## Overview - Data Compression

In general, a data compression algorithm reduces the amount of memory (bits) required to represent a message (data). The compressed data, in turn, helps to reduce the transmission time from a sender to receiver. The sender encodes the data, and the receiver decodes the encoded data. As part of this problem, you have to implement the logic for both encoding and decoding.

A data compression algorithm could be either **lossy** or **lossless**, meaning that when compressing the data, there is a loss (lossy) or no loss (lossless) of information. The **Huffman Coding** is a *lossless* data compression algorithm. Let us understand the two phases - encoding and decoding with the help of an example.

### A Huffman Encoding
Assume that we have a string message `AAAAAAABBBCCCCCCCDDEEEEEE` comprising of 25 characters to be encoded. The string message can be an unsorted one as well. We will have two phases in encoding - building the Huffman tree (a binary tree), and generating the encoded data. The following steps illustrate the Huffman encoding:

#### $\color{blue}{\text{Phase I - Build the Huffman Tree}}$
A Huffman tree is built in a bottom-up approach.
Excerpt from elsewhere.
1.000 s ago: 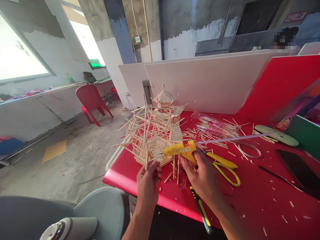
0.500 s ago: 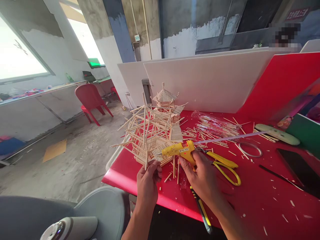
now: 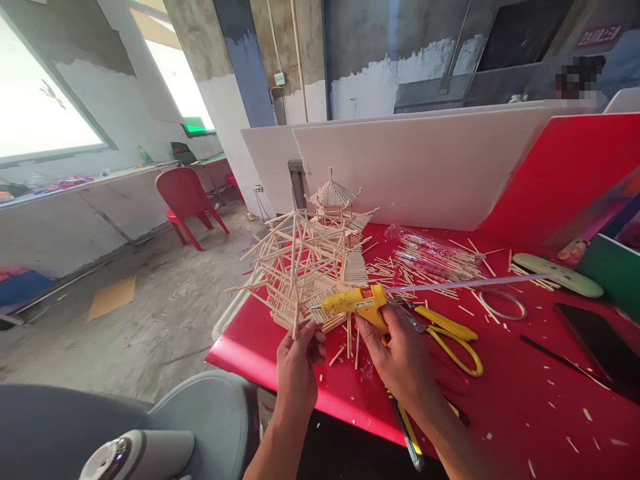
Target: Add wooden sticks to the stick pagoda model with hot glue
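My right hand (image 3: 400,343) is wrapped round the grip of a yellow glue gun (image 3: 354,301), its nozzle pointing left at the near side of a wooden stick model. A long clear glue stick (image 3: 460,285) runs out of the gun's back. My left hand (image 3: 301,357) is closed, thumb and fingers pinched on a thin wooden stick (image 3: 296,313) at the model's front corner; the fingers partly hide its lower end. Open roof ribs of sticks (image 3: 296,230) rise above this part. Behind it stands a pavilion (image 3: 333,195) with a finished-looking pointed roof.
Yellow-handled pliers (image 3: 453,333) and a yellow-black cutter (image 3: 411,433) lie beside my right hand on the red table (image 3: 500,407). Loose sticks and a plastic bag of sticks (image 3: 435,257) lie behind. A phone (image 3: 600,347) is at right. A bottle (image 3: 140,453) stands on a grey stool at lower left.
The view has shifted slightly. The gun's nozzle and both hands stay almost in place at the model's front corner; the glue gun is a touch nearer the left hand.
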Tool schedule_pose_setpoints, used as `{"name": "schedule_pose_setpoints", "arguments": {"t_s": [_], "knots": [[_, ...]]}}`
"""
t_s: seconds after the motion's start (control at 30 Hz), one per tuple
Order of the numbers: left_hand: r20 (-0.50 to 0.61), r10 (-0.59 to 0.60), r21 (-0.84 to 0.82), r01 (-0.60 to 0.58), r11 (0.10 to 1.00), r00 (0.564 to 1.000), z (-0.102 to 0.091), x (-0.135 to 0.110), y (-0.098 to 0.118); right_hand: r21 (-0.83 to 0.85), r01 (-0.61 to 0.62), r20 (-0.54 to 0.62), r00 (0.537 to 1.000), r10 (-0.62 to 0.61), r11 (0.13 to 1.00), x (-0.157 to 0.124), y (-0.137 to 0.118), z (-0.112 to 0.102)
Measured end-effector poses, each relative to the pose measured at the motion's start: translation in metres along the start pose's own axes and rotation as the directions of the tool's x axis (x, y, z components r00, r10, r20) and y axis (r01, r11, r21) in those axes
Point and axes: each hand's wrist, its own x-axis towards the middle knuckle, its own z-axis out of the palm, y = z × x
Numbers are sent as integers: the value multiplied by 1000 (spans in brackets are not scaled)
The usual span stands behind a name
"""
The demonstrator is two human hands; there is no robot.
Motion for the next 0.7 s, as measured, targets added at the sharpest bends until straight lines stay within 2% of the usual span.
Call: {"name": "schedule_pose_setpoints", "arguments": {"t_s": [0.17, 0.43, 0.7], "knots": [[-19, 12, -14, -12, 1000, 1000, 2, 1, 0, -25, 50, 1, 999, -50, 998, 0, -3, 6], [-21, 28, -13, -28, 1000, 999, -3, -1, -2, -203, 162, -55, 983, -177, 966, 1, -7, 8], [-7, 41, -13, -41, 999, 999, 0, -2, -2, -158, 179, -20, 983, -185, 971, 0, -9, 5]]}}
1. First, determine the frequency of each character in the message. In our example, the following table presents the frequency of each character.
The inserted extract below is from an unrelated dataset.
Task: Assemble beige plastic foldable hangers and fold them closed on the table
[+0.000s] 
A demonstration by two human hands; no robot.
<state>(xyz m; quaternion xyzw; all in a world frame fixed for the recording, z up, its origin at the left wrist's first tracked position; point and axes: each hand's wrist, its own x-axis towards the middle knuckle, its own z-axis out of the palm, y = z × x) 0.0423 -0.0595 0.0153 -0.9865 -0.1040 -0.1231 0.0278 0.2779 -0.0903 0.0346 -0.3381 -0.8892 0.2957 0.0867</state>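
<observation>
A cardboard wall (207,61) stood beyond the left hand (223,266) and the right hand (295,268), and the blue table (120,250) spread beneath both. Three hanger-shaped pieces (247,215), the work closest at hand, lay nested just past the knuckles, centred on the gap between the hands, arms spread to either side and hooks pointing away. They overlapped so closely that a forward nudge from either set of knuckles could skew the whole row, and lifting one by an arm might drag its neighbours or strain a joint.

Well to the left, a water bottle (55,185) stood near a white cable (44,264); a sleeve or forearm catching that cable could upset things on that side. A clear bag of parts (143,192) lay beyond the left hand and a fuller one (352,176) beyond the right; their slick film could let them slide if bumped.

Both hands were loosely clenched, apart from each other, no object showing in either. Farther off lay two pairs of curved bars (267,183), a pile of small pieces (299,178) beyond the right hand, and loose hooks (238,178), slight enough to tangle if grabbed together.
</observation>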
    | (Unique) Character  | Frequency |
    | --- | --- |    
    | A | 7 |
    | B | 3 |
    | C | 7 |
    | D | 2 |
    | E | 6 |                     
                            
2. Each row in the table above can be represented as a *node* having a character, frequency, left child, and right child. In the next step, we will repeatedly require to pop-out the node having the lowest frequency. Therefore, build and sort a *list* of nodes in the order lowest to highest frequencies. Remember that a *list* preserves the order of elements in which they are appended. 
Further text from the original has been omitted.